▸ **Exercise description**:
This exercise calls for the line with "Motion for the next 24", the line with "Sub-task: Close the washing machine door", and all lines between them in the material below, output exactly and with no other lines.

▸ **Provided data**:

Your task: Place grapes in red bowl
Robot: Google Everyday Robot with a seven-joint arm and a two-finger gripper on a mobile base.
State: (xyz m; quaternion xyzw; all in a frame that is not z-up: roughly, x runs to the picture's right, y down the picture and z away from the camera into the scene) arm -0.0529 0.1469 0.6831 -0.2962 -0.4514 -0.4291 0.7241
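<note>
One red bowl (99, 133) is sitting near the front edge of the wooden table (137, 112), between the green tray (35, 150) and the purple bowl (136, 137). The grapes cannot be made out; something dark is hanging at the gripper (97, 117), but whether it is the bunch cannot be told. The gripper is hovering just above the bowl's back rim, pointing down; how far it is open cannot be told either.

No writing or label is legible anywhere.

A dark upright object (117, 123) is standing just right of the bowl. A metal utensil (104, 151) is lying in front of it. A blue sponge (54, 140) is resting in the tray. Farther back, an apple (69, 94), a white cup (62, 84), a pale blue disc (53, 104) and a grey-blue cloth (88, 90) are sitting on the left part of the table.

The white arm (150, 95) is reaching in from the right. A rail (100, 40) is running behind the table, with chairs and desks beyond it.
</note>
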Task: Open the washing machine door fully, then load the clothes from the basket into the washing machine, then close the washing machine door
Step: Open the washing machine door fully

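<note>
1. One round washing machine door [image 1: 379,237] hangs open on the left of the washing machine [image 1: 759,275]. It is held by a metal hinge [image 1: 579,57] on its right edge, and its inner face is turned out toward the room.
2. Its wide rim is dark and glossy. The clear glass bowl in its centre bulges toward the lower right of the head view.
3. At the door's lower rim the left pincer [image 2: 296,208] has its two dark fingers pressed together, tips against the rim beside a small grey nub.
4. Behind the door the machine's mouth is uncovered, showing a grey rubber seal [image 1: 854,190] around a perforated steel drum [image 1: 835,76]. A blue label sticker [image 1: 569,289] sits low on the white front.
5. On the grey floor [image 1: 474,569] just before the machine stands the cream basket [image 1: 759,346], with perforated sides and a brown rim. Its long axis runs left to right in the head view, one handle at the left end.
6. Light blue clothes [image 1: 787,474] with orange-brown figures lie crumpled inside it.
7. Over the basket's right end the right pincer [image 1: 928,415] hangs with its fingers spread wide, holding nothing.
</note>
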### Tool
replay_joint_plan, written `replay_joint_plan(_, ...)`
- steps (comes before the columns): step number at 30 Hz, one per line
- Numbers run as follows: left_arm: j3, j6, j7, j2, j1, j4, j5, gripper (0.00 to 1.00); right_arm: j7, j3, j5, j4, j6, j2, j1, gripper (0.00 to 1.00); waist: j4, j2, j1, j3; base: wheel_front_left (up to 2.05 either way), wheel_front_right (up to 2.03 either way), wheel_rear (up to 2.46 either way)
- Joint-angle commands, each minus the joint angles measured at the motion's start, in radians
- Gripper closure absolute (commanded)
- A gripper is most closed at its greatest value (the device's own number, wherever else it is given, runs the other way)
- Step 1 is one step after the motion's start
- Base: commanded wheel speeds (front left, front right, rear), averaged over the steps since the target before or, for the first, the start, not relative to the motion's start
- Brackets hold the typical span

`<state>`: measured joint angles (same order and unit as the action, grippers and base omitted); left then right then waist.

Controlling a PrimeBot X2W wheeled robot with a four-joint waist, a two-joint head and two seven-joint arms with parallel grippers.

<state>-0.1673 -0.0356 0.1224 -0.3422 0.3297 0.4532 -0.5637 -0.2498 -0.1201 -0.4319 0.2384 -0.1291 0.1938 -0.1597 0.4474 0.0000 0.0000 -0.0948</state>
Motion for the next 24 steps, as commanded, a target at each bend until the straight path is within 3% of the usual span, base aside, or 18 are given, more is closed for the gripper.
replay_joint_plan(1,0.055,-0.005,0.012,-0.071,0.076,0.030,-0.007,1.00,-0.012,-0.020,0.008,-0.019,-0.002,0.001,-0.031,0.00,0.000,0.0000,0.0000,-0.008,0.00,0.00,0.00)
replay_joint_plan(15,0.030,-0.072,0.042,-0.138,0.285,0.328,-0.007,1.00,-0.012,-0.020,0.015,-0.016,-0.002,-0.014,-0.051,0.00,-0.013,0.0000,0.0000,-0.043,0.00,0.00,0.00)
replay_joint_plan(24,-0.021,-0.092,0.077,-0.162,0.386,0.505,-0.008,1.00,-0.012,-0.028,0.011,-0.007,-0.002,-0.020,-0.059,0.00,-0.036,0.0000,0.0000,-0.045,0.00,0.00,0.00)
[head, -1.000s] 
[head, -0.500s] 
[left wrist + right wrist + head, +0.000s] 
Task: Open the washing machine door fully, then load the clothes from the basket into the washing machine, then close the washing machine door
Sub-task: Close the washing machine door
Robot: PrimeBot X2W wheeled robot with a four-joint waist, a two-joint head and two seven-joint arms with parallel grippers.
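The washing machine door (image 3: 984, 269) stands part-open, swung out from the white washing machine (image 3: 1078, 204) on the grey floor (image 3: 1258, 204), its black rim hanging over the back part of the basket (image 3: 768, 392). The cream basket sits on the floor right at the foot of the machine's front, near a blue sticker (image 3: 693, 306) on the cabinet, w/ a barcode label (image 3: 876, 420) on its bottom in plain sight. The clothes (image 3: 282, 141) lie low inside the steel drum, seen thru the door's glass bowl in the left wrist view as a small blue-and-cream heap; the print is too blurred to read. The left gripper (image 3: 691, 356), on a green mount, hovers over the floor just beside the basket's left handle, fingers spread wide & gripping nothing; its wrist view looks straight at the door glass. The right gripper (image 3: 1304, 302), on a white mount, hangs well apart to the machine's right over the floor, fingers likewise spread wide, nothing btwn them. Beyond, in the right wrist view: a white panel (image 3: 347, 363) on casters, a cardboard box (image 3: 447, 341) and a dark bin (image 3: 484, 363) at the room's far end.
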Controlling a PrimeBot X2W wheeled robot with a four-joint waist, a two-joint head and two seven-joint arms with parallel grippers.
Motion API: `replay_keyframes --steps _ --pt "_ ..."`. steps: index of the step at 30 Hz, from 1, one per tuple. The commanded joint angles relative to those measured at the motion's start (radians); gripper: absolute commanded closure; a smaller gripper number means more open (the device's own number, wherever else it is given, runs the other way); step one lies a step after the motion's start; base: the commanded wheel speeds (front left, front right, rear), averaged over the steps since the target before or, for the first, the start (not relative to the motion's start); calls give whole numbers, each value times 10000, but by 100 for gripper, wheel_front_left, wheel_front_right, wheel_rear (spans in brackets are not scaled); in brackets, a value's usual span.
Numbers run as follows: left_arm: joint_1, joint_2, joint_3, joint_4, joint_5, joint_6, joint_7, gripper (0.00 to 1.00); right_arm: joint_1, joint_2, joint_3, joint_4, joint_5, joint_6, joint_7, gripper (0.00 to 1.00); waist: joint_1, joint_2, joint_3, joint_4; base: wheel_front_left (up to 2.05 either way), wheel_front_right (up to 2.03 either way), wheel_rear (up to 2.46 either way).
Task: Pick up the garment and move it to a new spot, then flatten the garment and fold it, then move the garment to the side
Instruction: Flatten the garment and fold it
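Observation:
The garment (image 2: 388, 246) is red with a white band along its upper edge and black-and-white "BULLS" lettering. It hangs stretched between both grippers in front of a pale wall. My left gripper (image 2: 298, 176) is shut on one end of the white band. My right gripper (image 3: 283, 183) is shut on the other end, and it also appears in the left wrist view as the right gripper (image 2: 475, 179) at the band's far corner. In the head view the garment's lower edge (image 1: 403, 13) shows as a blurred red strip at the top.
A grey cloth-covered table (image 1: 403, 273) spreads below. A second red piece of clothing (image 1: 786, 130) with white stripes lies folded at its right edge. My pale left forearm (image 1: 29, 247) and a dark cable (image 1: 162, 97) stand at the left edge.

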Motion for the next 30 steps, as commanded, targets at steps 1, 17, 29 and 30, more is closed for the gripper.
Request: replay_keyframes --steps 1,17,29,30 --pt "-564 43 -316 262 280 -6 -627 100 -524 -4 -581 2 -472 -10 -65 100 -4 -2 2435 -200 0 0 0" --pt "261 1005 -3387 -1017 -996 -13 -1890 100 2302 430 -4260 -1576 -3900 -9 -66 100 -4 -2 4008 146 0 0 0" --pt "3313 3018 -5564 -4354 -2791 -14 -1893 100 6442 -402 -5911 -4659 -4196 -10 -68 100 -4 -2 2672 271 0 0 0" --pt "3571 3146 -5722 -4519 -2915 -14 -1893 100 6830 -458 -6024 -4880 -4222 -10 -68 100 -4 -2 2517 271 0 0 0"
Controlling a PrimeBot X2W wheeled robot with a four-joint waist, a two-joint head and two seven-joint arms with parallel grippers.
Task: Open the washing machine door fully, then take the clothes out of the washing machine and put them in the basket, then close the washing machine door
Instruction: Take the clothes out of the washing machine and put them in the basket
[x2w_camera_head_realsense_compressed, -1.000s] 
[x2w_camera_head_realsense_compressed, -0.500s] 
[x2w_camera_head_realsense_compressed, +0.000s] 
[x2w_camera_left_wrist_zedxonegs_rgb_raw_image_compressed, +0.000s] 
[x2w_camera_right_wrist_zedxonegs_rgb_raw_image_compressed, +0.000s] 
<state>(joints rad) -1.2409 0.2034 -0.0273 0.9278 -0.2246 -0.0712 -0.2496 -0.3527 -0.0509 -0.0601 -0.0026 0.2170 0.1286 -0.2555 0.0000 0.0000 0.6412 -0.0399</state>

▸ **Answer to this task**:
Motion for the next 24 steps, as commanded, a target at each bend until the straight path is within 3% of the usual span, base aside, or 18 are given, more is closed for the gripper.
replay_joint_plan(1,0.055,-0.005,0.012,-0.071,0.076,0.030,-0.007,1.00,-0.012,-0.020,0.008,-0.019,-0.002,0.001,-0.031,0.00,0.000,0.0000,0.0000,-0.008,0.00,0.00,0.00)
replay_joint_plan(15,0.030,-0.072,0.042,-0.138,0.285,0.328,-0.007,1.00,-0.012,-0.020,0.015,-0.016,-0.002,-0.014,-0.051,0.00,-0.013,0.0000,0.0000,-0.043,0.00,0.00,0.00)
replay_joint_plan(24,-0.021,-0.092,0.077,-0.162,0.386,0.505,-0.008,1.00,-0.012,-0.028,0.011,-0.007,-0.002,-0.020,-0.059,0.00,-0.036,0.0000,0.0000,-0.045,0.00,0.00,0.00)
[head, -1.000s] 
[head, -0.500s] 
[left wrist + right wrist + head, +0.000s] 
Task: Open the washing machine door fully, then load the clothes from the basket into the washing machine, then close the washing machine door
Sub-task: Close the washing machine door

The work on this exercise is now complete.